### Exercise prompt:
A precise copy of the data is required, with every picture left out.

[Source material]

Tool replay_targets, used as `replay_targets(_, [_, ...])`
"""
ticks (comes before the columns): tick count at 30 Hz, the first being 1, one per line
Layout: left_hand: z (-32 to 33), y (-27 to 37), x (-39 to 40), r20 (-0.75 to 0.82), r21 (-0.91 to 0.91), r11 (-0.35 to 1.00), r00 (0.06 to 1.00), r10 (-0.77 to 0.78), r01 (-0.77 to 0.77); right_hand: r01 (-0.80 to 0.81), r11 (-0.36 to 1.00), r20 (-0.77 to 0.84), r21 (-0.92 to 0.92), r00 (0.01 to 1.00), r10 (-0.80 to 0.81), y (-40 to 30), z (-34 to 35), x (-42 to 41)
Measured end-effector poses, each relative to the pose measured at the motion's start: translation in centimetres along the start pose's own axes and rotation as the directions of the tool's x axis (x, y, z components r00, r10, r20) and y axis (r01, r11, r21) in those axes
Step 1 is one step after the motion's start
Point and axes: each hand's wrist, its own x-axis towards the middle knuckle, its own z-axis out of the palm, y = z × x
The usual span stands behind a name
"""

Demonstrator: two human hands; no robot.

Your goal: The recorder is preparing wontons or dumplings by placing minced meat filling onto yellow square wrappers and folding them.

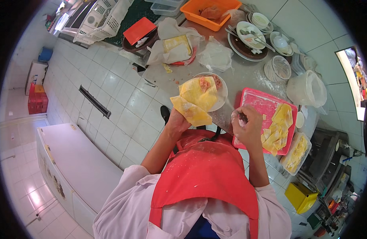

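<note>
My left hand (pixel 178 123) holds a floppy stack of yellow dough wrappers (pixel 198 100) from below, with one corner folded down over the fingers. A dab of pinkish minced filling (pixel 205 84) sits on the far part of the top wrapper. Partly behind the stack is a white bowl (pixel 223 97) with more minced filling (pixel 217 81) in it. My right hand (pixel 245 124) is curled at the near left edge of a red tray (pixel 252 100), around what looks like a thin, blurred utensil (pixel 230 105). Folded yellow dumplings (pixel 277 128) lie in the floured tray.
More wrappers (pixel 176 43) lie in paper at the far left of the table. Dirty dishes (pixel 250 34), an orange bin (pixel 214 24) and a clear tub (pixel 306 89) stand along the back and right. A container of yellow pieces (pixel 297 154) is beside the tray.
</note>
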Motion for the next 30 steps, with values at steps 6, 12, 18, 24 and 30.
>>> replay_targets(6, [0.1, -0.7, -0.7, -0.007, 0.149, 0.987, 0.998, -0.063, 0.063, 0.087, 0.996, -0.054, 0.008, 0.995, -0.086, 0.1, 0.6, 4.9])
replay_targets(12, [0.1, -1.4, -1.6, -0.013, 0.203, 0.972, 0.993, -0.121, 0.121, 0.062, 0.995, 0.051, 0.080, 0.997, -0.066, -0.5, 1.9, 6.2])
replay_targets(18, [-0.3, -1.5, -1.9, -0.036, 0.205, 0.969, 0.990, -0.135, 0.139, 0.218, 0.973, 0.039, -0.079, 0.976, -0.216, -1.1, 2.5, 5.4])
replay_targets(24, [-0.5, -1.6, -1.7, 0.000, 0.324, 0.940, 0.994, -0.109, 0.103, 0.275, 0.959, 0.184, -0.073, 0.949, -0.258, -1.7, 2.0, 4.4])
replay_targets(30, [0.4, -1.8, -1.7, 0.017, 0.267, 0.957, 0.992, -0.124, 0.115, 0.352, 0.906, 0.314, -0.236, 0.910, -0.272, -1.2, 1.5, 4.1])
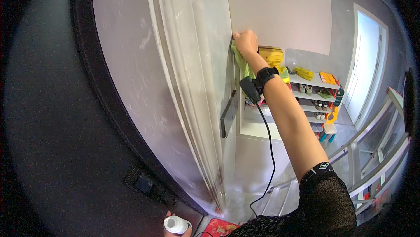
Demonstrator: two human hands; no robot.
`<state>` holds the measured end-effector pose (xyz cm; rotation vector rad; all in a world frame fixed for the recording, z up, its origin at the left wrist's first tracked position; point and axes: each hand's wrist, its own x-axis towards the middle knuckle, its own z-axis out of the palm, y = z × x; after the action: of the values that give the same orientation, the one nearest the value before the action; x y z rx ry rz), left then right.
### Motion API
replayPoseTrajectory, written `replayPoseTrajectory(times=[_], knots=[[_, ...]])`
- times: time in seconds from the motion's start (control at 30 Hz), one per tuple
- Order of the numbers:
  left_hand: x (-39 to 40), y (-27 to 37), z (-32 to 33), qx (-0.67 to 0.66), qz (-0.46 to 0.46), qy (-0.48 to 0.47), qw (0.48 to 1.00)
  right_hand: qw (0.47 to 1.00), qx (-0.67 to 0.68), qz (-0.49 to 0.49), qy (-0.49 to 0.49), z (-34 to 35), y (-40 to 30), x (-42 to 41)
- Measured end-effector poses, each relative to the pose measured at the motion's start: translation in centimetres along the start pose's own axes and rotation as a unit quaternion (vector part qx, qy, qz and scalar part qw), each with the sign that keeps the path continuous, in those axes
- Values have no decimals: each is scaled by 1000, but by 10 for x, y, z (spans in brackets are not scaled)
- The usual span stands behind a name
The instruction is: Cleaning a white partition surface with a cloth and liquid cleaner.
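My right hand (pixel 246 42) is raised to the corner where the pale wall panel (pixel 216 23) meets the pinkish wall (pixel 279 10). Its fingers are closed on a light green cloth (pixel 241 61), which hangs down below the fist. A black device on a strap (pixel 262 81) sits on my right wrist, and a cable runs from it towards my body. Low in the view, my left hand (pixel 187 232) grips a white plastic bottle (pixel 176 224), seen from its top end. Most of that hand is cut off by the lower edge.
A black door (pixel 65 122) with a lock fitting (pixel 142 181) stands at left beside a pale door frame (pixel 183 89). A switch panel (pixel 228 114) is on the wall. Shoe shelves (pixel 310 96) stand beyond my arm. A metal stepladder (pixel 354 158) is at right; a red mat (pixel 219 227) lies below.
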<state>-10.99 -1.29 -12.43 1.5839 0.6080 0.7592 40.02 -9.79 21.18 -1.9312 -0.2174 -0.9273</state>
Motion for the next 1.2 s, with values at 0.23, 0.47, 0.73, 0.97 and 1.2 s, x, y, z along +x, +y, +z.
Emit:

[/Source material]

### Answer below:
Tool replay_targets, used as `replay_targets(_, [_, ...])`
"""
ticks (comes before the columns): tick count at 30 Hz, the first being 1, one per line
Layout: left_hand: z (-32 to 33), y (-27 to 37), x (-39 to 40), r20 (-0.75 to 0.82), r21 (-0.91 to 0.91), r11 (-0.35 to 1.00), r00 (0.06 to 1.00), r10 (-0.77 to 0.78), r01 (-0.77 to 0.77); right_hand: r01 (-0.80 to 0.81), r11 (-0.36 to 1.00), r20 (-0.77 to 0.84), r21 (-0.92 to 0.92), r00 (0.01 to 1.00), r10 (-0.80 to 0.81), y (-40 to 30), z (-34 to 35), x (-42 to 41)
Measured end-effector poses, each relative to the pose measured at the motion's start: translation in centimetres along the start pose's own axes and rotation as the directions of the tool's x axis (x, y, z components r00, r10, r20) and y axis (r01, r11, r21) in those axes
Step 1 is one step after the motion's start
Point and axes: each hand's wrist, its own x-axis towards the middle knuckle, its own z-axis out of the palm, y = z × x
The usual span stands behind a name
"""

Demonstrator: two human hands; no robot.

Your goal: The recorder is preparing wontons or dumplings by placing minced meat filling onto yellow square wrappers and folding them.


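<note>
My left hand (pixel 178 123) holds a floppy stack of yellow dough wrappers (pixel 198 100) from below, with one corner folded down over the fingers. A dab of pinkish minced filling (pixel 205 84) sits on the far part of the top wrapper. Partly behind the stack is a white bowl (pixel 223 97) with more minced filling (pixel 217 81) in it. My right hand (pixel 245 124) is curled at the near left edge of a red tray (pixel 252 100), around what looks like a thin, blurred utensil (pixel 230 105). Folded yellow dumplings (pixel 277 128) lie in the floured tray.
More wrappers (pixel 176 43) lie in paper at the far left of the table. Dirty dishes (pixel 250 34), an orange bin (pixel 214 24) and a clear tub (pixel 306 89) stand along the back and right. A container of yellow pieces (pixel 297 154) is beside the tray.
</note>
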Motion for the next 30 steps, with values at steps 6, 12, 18, 24 and 30.
>>> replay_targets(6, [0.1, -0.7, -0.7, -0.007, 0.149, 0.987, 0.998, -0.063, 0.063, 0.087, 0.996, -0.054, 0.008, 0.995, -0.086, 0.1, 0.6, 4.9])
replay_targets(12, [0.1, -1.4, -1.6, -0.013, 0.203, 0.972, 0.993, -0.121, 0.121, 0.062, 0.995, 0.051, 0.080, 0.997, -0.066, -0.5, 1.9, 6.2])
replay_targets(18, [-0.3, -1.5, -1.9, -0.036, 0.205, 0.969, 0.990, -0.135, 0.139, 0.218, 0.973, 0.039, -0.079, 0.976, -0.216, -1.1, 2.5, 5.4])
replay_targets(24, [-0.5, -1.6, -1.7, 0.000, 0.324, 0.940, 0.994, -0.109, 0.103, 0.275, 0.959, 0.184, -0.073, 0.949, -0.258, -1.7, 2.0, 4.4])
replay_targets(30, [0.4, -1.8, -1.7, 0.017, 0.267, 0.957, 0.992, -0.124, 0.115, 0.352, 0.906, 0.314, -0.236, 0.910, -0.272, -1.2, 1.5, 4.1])
Demonstrator: two human hands; no robot.
`<state>` holds the measured end-effector pose (xyz cm; rotation vector rad; all in a world frame fixed for the recording, z up, its origin at the left wrist's first tracked position; point and axes: each hand's wrist, its own x-axis towards the middle knuckle, its own z-axis out of the palm, y = z × x; after the action: of the values that give the same orientation, the one nearest the value before the action; x y z rx ry rz), left then right.
### Motion API
replayPoseTrajectory, written `replayPoseTrajectory(times=[_], knots=[[_, ...]])`
- times: time in seconds from the motion's start (control at 30 Hz), one per tuple
- Order of the numbers:
  left_hand: x (-39 to 40), y (-27 to 37), z (-32 to 33), qx (-0.67 to 0.66), qz (-0.46 to 0.46), qy (-0.48 to 0.47), qw (0.48 to 1.00)
  right_hand: qw (0.47 to 1.00), qx (-0.67 to 0.68), qz (-0.49 to 0.49), qy (-0.49 to 0.49), z (-34 to 35), y (-40 to 30), x (-42 to 41)
- Measured end-effector poses, each relative to the pose measured at the motion's start: translation in centimetres along the start pose's own axes and rotation as a unit quaternion (vector part qx, qy, qz and scalar part qw), each with the sign that keeps the path continuous, in those axes
- Values have no decimals: each is scaled by 1000, but by 10 for x, y, z (spans in brackets are not scaled)
- The usual span stands behind a name
The instruction is: Cleaning a white partition surface with a cloth and liquid cleaner.
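My right hand (pixel 246 42) is raised to the corner where the pale wall panel (pixel 216 23) meets the pinkish wall (pixel 279 10). Its fingers are closed on a light green cloth (pixel 241 61), which hangs down below the fist. A black device on a strap (pixel 262 81) sits on my right wrist, and a cable runs from it towards my body. Low in the view, my left hand (pixel 187 232) grips a white plastic bottle (pixel 176 224), seen from its top end. Most of that hand is cut off by the lower edge.
A black door (pixel 65 122) with a lock fitting (pixel 142 181) stands at left beside a pale door frame (pixel 183 89). A switch panel (pixel 228 114) is on the wall. Shoe shelves (pixel 310 96) stand beyond my arm. A metal stepladder (pixel 354 158) is at right; a red mat (pixel 219 227) lies below.
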<state>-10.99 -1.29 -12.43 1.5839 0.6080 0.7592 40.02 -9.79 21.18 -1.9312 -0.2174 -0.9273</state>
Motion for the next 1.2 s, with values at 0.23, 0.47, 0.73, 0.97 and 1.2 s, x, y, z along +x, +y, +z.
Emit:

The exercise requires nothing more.